Mezarlığa gelmiştim, kırık bir tebessüm yerleşti dudaklarıma. Bir tek onun yanına gitmemiştim. Her düştüğümde soluğu bir mezarlıkta almak çok eski bir alışkanlıktı. Hep huzurlu gelmişti mezarlıklar bana, korktuğumu hiç hatırlamıyorum. Bir mezar taşına sarılıp ağladığında altı yaşındaydın.

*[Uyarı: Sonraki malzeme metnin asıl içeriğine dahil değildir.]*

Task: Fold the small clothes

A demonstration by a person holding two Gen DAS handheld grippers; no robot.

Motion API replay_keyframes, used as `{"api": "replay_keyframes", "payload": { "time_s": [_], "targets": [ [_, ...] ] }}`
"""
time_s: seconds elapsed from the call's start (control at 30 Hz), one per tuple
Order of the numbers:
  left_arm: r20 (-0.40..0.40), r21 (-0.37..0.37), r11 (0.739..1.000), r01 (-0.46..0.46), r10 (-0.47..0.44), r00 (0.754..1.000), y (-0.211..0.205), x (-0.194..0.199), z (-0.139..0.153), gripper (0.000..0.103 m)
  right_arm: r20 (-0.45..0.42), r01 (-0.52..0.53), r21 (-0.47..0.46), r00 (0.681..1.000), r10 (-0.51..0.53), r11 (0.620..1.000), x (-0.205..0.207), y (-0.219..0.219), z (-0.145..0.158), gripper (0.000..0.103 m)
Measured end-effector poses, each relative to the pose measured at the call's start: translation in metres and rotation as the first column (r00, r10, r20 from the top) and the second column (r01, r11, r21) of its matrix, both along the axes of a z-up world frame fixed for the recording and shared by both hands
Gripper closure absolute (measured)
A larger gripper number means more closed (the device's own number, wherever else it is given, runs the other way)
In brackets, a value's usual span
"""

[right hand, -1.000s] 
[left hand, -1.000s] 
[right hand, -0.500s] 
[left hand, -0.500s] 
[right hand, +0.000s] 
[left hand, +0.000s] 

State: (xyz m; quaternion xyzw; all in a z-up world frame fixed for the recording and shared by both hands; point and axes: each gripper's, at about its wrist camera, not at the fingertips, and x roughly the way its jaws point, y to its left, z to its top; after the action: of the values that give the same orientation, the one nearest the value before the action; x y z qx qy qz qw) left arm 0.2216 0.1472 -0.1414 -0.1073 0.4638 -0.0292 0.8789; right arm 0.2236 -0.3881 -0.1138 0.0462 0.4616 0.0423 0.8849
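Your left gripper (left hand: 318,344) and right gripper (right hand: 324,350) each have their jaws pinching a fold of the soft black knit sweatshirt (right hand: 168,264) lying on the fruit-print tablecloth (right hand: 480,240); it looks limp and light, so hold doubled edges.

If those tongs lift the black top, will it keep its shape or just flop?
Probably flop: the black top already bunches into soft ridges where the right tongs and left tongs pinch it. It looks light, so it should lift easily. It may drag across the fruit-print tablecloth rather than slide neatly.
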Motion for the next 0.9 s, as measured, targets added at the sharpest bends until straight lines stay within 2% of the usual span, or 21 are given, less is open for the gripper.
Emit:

Kafamı silkeledim, kendime gelmem gerekiyordu. O tanıdık mezar taşını buldu gözlerim. Toprağa oturdum, sırtımı mezarına dayadım. "Nasılsın Türkan? Uzun oldu görüşmeyeli. Özledin mi beni? Ben nasıl mıyım, eh, fena sayılmam. Hala ben doğmadan seneler evvel ölmüş biriyle konuşabilecek kadar kaçık ve bunu yapacak kadar yabani." Çünkü, dedim seni küçük sahtekar, ölmüş birine zarar veremezsin, ölmüş birini üzemezsin ve ondan cevap bekleyemezsin. Onun atmayan kalbini durduramazdım. Gülümsedim. "Oralar nasıl kız? Var mı harbiden süt şelaleleri falan? İsa balık mı dağıtıyor? Yoksa reenkarne oldun ve sürekli eski bedenini rahatsız eden bu kıza bıçağı takmak için buraya mı döneceksin?" Kıkırdadım. "Türkan," dedim sesimin tonunu değiştirerek. Sahte bir tatlılık vardı sesimde daha önce hiç duymadığı. Burada rol yapmama gerek kalmazdı. Ölüler seni sevsin diye rol yapman gerekmezdi, bir avuç topraktan sevgi alamayacağımı öğrendiğimde de altı yaşındaydım. Bir avuç toprağa hiç kimseye vermediğin sevgiyi verdiğinde ne kadardın Aysel?  On dokuz. "Ben biriyle tanıştım. Garip bir tanıdıklığı var, kaç demek istedim. Kaç yoksa öleceksin. Öldürürüm demek istedim, öldürebileceğim kadar güzelsin ve ölebileceğin kadar yakınsın bana; uzaklaş, demek. Ama diyemedim, ben kaçtım." Tekrar gelirse, ki içimde geleceğine dair kuvvetli bir his vardı, benim suçum olmayacaktı. O zaman katilini arıyor olurdu, o zaman ölmek için sebepleri var demekti.